◆ REQUIREMENT: Using the listing below, reproduce exactly the lines from the one with "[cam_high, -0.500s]" through the last, with all pictures left out.

┄┄┄┄┄┄┄┄┄┄

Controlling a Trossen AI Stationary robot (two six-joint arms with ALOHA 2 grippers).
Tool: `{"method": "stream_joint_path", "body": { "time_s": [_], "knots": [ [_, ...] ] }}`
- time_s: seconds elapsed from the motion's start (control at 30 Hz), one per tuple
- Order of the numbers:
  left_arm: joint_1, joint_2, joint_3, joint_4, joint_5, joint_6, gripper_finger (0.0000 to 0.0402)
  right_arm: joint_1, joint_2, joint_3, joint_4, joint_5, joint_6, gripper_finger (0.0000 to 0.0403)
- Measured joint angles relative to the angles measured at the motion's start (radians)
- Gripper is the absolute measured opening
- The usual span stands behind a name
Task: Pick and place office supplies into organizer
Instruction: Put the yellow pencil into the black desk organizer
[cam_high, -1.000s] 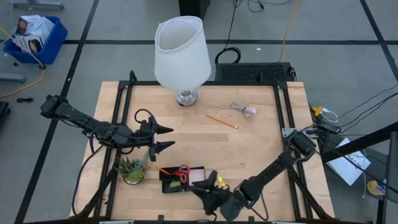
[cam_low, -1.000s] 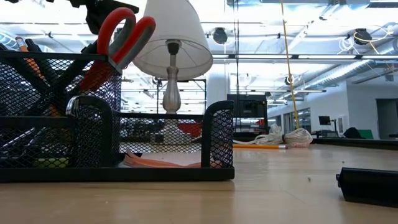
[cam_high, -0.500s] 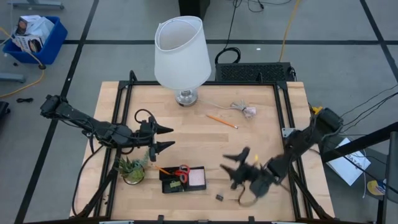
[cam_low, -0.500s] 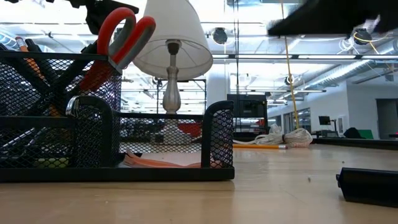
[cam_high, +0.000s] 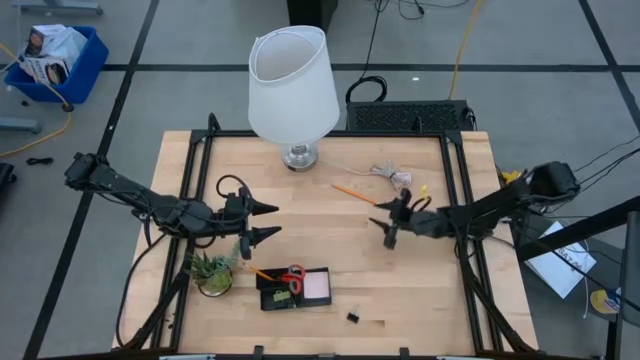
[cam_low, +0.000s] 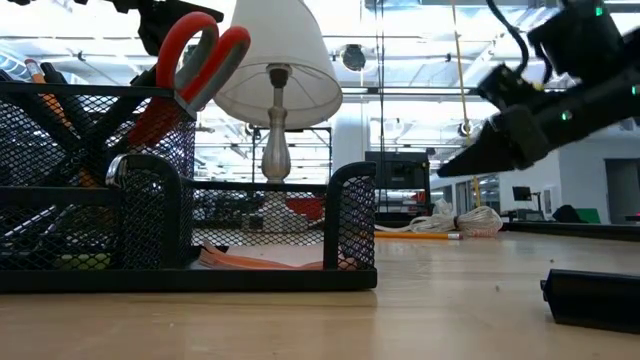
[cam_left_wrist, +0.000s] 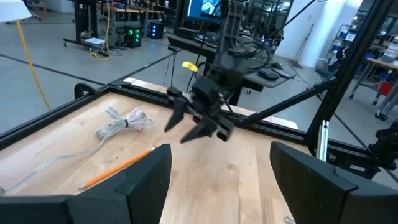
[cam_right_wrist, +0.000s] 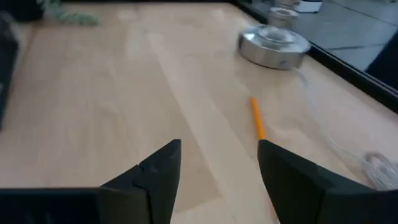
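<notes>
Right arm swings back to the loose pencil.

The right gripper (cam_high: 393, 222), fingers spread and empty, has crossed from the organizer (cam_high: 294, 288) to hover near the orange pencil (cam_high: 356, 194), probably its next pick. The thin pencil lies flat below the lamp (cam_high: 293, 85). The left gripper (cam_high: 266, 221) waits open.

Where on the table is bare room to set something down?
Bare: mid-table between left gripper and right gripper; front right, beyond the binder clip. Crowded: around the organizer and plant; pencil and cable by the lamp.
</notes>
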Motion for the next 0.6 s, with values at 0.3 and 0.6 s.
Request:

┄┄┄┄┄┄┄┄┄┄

◆ ANSWER BOX:
[cam_high, -0.500s] 
[cam_low, -0.500s] 
[cam_high, +0.000s] 
[cam_low, +0.000s] 
[cam_left_wrist, +0.000s] 
[cam_right_wrist, +0.000s] 
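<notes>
Right arm swings back to the loose pencil.

The right gripper (cam_high: 393, 222), fingers spread and empty, has crossed from the organizer (cam_high: 294, 288) to hover near the orange pencil (cam_high: 356, 194), probably its next pick. The thin pencil lies flat below the lamp (cam_high: 293, 85). The left gripper (cam_high: 266, 221) waits open.

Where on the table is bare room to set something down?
Bare: mid-table between left gripper and right gripper; front right, beyond the binder clip. Crowded: around the organizer and plant; pencil and cable by the lamp.
</notes>
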Motion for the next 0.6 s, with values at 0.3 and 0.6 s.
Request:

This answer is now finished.